WORK ORDER.
Leave every entry as it is and write the data out in full.

DATASET RECORDS.

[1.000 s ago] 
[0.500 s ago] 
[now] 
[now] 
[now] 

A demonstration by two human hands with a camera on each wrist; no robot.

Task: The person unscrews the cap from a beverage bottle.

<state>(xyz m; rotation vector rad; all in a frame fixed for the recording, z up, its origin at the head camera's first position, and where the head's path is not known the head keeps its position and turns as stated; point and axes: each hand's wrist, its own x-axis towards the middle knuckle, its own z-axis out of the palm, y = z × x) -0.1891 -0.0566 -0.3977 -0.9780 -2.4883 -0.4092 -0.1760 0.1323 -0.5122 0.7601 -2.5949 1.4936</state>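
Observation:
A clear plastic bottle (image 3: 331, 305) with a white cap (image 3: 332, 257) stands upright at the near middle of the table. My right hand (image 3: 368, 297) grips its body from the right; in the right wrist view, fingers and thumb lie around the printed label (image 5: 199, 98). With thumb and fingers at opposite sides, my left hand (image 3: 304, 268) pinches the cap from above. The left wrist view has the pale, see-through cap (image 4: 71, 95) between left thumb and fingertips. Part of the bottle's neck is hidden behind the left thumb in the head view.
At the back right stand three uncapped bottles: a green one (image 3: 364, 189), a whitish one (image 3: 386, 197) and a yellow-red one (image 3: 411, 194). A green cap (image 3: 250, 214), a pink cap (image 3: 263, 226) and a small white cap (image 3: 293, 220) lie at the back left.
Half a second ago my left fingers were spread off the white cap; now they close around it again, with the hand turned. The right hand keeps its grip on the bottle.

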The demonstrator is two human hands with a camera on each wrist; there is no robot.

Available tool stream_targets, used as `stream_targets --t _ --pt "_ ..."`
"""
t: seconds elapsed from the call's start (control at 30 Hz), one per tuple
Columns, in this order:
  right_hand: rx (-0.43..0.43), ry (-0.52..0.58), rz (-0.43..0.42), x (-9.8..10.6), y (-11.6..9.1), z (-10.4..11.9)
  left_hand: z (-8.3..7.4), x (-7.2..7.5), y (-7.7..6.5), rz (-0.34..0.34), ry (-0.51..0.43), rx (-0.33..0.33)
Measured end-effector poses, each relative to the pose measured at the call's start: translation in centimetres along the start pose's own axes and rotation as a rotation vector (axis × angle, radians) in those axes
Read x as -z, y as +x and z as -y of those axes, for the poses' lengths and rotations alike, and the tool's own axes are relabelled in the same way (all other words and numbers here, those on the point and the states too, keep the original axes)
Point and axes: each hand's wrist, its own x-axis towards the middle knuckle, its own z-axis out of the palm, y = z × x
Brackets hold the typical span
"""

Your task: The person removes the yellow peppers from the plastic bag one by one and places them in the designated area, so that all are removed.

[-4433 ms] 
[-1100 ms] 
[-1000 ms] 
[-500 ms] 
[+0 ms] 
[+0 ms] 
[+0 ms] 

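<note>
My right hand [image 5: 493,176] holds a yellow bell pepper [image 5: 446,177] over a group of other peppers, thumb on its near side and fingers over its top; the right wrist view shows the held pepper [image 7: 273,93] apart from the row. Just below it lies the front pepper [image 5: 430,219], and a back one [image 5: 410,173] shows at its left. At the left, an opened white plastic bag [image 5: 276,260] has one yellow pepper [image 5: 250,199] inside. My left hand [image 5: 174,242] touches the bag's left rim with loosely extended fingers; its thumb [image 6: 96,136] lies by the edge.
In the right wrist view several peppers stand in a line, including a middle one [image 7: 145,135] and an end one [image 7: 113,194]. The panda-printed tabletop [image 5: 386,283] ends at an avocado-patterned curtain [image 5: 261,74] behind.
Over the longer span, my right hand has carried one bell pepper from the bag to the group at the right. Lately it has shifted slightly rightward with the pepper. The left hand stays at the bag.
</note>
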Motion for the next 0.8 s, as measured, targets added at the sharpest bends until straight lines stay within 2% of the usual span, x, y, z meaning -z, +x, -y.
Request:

WRITTEN ANSWER.
[1.000 s ago] 
[0.500 s ago] 
[now] 
[now] 
[now] 

A demonstration by two human hands with a camera on each wrist; no robot.

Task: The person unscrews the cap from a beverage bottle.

<state>(xyz m; rotation vector rad; all in a frame fixed for the recording, z up, its origin at the head camera's first position, and where the head's path is not known the head keeps its position and turns as stated; point and axes: each hand's wrist, its own x-axis towards the middle knuckle, its own z-axis out of the palm, y = z × x) -0.1891 -0.0566 -0.3977 -0.9780 -2.4883 -0.4092 -0.1760 0.1323 -0.5122 0.7601 -2.5949 1.4936</state>
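Observation:
A clear plastic bottle (image 3: 331, 305) with a white cap (image 3: 332, 257) stands upright at the near middle of the table. My right hand (image 3: 368, 297) grips its body from the right; in the right wrist view, fingers and thumb lie around the printed label (image 5: 199, 98). With thumb and fingers at opposite sides, my left hand (image 3: 304, 268) pinches the cap from above. The left wrist view has the pale, see-through cap (image 4: 71, 95) between left thumb and fingertips. Part of the bottle's neck is hidden behind the left thumb in the head view.
At the back right stand three uncapped bottles: a green one (image 3: 364, 189), a whitish one (image 3: 386, 197) and a yellow-red one (image 3: 411, 194). A green cap (image 3: 250, 214), a pink cap (image 3: 263, 226) and a small white cap (image 3: 293, 220) lie at the back left.
Half a second ago my left fingers were spread off the white cap; now they close around it again, with the hand turned. The right hand keeps its grip on the bottle.
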
The demonstrator is two human hands with a camera on each wrist; there is no robot.

Available tool stream_targets, used as `stream_targets --t _ --pt "_ ..."`
"""
t: seconds elapsed from the call's start (control at 30 Hz), one per tuple
Columns, in this order:
  right_hand: rx (-0.43..0.43), ry (-0.52..0.58), rz (-0.43..0.42), x (-9.8..10.6), y (-11.6..9.1), z (-10.4..11.9)
  left_hand: z (-8.3..7.4), x (-7.2..7.5), y (-7.7..6.5), rz (-0.34..0.34), ry (-0.51..0.43), rx (-0.33..0.33)
Measured end-effector poses, each relative to the pose measured at the call's start: translation in centimetres along the start pose's own axes and rotation as a rotation vector (axis × angle, radians) in those axes
Read x as -z, y as +x and z as -y of those axes, for the poses' lengths and rotations alike, and the tool's own axes are relabelled in the same way (all other words and numbers here, those on the point and the states too, keep the original axes)
Point and axes: each hand's wrist, its own x-axis towards the middle knuckle, its own z-axis out of the palm, y = z × x
Brackets hold the typical span
"""

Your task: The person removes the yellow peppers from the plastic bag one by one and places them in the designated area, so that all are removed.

[-4433 ms] 
[-1100 ms] 
[-1000 ms] 
[-500 ms] 
[+0 ms] 
[+0 ms] 
[+0 ms] 

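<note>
My right hand [image 5: 493,176] holds a yellow bell pepper [image 5: 446,177] over a group of other peppers, thumb on its near side and fingers over its top; the right wrist view shows the held pepper [image 7: 273,93] apart from the row. Just below it lies the front pepper [image 5: 430,219], and a back one [image 5: 410,173] shows at its left. At the left, an opened white plastic bag [image 5: 276,260] has one yellow pepper [image 5: 250,199] inside. My left hand [image 5: 174,242] touches the bag's left rim with loosely extended fingers; its thumb [image 6: 96,136] lies by the edge.
In the right wrist view several peppers stand in a line, including a middle one [image 7: 145,135] and an end one [image 7: 113,194]. The panda-printed tabletop [image 5: 386,283] ends at an avocado-patterned curtain [image 5: 261,74] behind.
Over the longer span, my right hand has carried one bell pepper from the bag to the group at the right. Lately it has shifted slightly rightward with the pepper. The left hand stays at the bag.
</note>
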Motion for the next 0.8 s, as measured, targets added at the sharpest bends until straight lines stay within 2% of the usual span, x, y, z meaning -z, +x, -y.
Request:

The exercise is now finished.